What you have to do: The full data, repeated exactly, is the only answer needed.

Supplied material:
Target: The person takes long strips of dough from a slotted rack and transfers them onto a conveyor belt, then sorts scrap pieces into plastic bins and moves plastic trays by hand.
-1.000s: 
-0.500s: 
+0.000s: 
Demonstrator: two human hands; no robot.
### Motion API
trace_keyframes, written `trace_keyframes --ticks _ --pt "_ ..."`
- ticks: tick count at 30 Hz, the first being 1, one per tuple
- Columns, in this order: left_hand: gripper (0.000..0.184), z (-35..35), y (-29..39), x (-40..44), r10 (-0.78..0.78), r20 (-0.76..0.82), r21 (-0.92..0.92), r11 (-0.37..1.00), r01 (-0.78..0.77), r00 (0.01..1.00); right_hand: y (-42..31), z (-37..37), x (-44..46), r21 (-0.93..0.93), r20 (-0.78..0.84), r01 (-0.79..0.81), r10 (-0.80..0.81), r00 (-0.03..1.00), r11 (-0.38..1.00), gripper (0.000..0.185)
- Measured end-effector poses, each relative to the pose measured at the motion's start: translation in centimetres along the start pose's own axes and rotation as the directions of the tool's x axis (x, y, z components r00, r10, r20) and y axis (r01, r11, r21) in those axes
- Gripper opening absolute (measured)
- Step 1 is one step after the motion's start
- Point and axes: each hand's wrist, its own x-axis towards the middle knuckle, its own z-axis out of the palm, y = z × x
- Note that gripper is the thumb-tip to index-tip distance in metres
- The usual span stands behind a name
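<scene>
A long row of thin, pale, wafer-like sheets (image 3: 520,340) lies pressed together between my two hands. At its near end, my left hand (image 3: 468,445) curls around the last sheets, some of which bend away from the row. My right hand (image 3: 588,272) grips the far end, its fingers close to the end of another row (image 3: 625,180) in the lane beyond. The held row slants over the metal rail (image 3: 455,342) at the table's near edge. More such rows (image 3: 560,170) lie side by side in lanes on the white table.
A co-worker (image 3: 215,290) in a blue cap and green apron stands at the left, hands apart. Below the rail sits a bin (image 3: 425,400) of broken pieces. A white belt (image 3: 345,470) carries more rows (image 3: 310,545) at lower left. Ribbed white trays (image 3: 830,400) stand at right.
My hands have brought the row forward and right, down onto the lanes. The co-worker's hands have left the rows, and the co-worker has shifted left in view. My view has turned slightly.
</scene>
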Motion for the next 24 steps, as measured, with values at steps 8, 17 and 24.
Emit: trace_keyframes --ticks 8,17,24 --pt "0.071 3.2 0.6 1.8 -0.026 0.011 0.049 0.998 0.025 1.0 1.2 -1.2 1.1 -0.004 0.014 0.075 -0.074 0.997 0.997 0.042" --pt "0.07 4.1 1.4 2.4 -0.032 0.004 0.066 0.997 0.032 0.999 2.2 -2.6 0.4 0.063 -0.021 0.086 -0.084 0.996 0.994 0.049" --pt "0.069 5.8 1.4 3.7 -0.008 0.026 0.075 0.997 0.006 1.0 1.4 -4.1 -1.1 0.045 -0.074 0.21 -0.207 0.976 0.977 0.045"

Result of this exercise:
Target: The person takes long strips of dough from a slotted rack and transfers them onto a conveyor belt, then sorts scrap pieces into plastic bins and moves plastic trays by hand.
-1.000s: 
-0.500s: 
+0.000s: 
Demonstrator: two human hands; no robot.
### Motion API
trace_keyframes, written `trace_keyframes --ticks _ --pt "_ ..."`
- ticks: tick count at 30 Hz, the first being 1, one per tuple
- Columns, in this order: left_hand: gripper (0.000..0.184), z (-35..35), y (-29..39), x (-40..44), r10 (-0.78..0.78), r20 (-0.76..0.82), r21 (-0.92..0.92), r11 (-0.37..1.00), r01 (-0.78..0.77), r00 (0.01..1.00); right_hand: y (-42..31), z (-37..37), x (-44..46), r21 (-0.93..0.93), r20 (-0.78..0.84), r01 (-0.79..0.81), r10 (-0.80..0.81), r00 (-0.03..1.00), r11 (-0.38..1.00), gripper (0.000..0.185)
- Measured end-effector poses, each relative to the pose measured at the motion's start: translation in centimetres along the start pose's own axes and rotation as the directions of the tool's x axis (x, y, z components r00, r10, r20) and y axis (r01, r11, r21) in those axes
- Gripper opening absolute (measured)
- Step 1 is one step after the motion's start
- Point and axes: each hand's wrist, its own x-axis towards the middle knuckle, its own z-axis out of the palm, y = z × x
- Note that gripper is the thumb-tip to index-tip distance in metres
- The usual span stands behind a name
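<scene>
A long row of thin, pale, wafer-like sheets (image 3: 520,340) lies pressed together between my two hands. At its near end, my left hand (image 3: 468,445) curls around the last sheets, some of which bend away from the row. My right hand (image 3: 588,272) grips the far end, its fingers close to the end of another row (image 3: 625,180) in the lane beyond. The held row slants over the metal rail (image 3: 455,342) at the table's near edge. More such rows (image 3: 560,170) lie side by side in lanes on the white table.
A co-worker (image 3: 215,290) in a blue cap and green apron stands at the left, hands apart. Below the rail sits a bin (image 3: 425,400) of broken pieces. A white belt (image 3: 345,470) carries more rows (image 3: 310,545) at lower left. Ribbed white trays (image 3: 830,400) stand at right.
My hands have brought the row forward and right, down onto the lanes. The co-worker's hands have left the rows, and the co-worker has shifted left in view. My view has turned slightly.
</scene>
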Motion for the next 24 steps, as measured, with values at steps 8, 17 and 24.
Emit: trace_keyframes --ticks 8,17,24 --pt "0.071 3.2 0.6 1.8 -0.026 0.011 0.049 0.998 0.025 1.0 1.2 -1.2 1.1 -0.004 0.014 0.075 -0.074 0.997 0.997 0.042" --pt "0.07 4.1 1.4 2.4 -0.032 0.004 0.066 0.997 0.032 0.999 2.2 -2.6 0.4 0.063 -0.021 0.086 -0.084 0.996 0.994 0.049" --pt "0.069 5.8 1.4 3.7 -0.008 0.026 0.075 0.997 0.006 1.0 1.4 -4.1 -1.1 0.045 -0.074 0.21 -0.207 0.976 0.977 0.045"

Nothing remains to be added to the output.